*WORK INSTRUCTION*
Copy the data that follows, character for character, minus the pictures.
BEGIN
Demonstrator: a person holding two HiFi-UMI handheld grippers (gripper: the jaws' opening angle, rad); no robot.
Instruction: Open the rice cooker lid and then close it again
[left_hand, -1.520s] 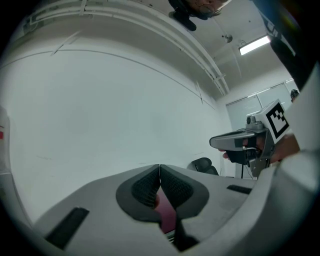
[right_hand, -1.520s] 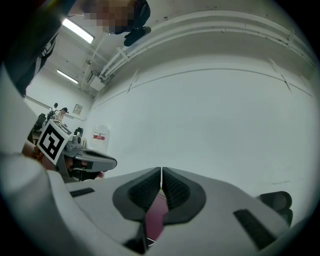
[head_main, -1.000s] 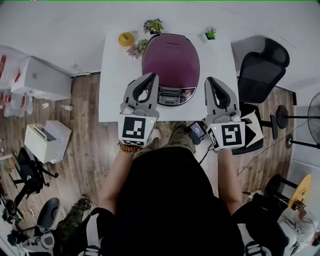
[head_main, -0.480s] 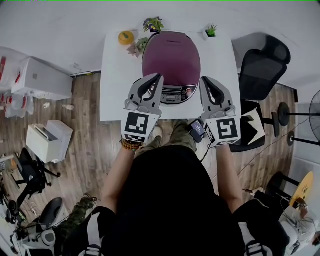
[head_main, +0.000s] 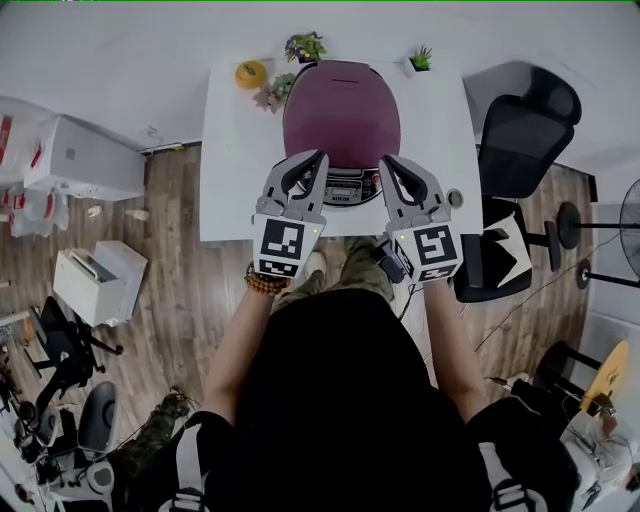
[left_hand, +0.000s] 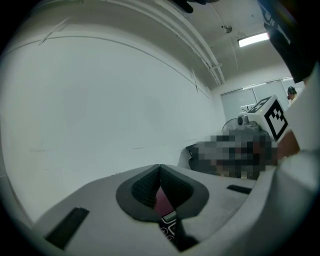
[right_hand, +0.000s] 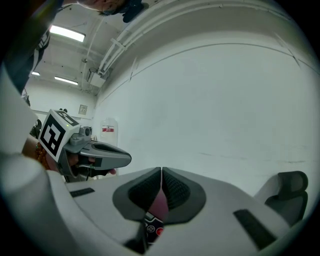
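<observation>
the rice cooker (head_main: 341, 125) sits at the middle of the white surface (head_main: 232, 150), its lid (head_main: 345, 90) down. it lies straight ahead of and below both sets of tongs, in the gap between them. its long axis runs away from the person, with the control panel (head_main: 347, 189) at the near end. the hinge is likely at the far end, so the lid would swing up and away.

the left tongs (head_main: 319, 157) point at the panel's left edge and the right tongs (head_main: 384, 160) at its right edge. neither hand is clearly nearer. both sets of tongs are pressed together with nothing held. in each gripper view the ribbed dark pads meet at the tip, and only a sliver of purple lid and panel buttons shows through the gap below.

the lid is a smooth, glossy plum dome, rounded at the corners, probably hard plastic that gives little grip. the panel is a silvery band with a small display and round buttons. the grey shells of the tongs look matt.

beyond the cooker, two small potted plants (head_main: 305, 47) (head_main: 421, 65) and a yellow round thing (head_main: 251, 74) stand along the far edge. a black chair (head_main: 520, 130) stands at the right.
</observation>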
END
*WRITTEN RESPONSE*
Demonstrator: a person holding two HiFi-UMI handheld grippers (gripper: the jaws' opening angle, rad); no robot.
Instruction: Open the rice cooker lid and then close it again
[left_hand, -1.520s] 
[right_hand, -1.520s] 
[head_main, -1.000s] 
[head_main, -0.480s] 
[head_main, +0.000s] 
[left_hand, +0.000s] 
[right_hand, +0.000s] 
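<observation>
the rice cooker (head_main: 341, 125) sits at the middle of the white surface (head_main: 232, 150), its lid (head_main: 345, 90) down. it lies straight ahead of and below both sets of tongs, in the gap between them. its long axis runs away from the person, with the control panel (head_main: 347, 189) at the near end. the hinge is likely at the far end, so the lid would swing up and away.

the left tongs (head_main: 319, 157) point at the panel's left edge and the right tongs (head_main: 384, 160) at its right edge. neither hand is clearly nearer. both sets of tongs are pressed together with nothing held. in each gripper view the ribbed dark pads meet at the tip, and only a sliver of purple lid and panel buttons shows through the gap below.

the lid is a smooth, glossy plum dome, rounded at the corners, probably hard plastic that gives little grip. the panel is a silvery band with a small display and round buttons. the grey shells of the tongs look matt.

beyond the cooker, two small potted plants (head_main: 305, 47) (head_main: 421, 65) and a yellow round thing (head_main: 251, 74) stand along the far edge. a black chair (head_main: 520, 130) stands at the right.
</observation>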

That concludes the response.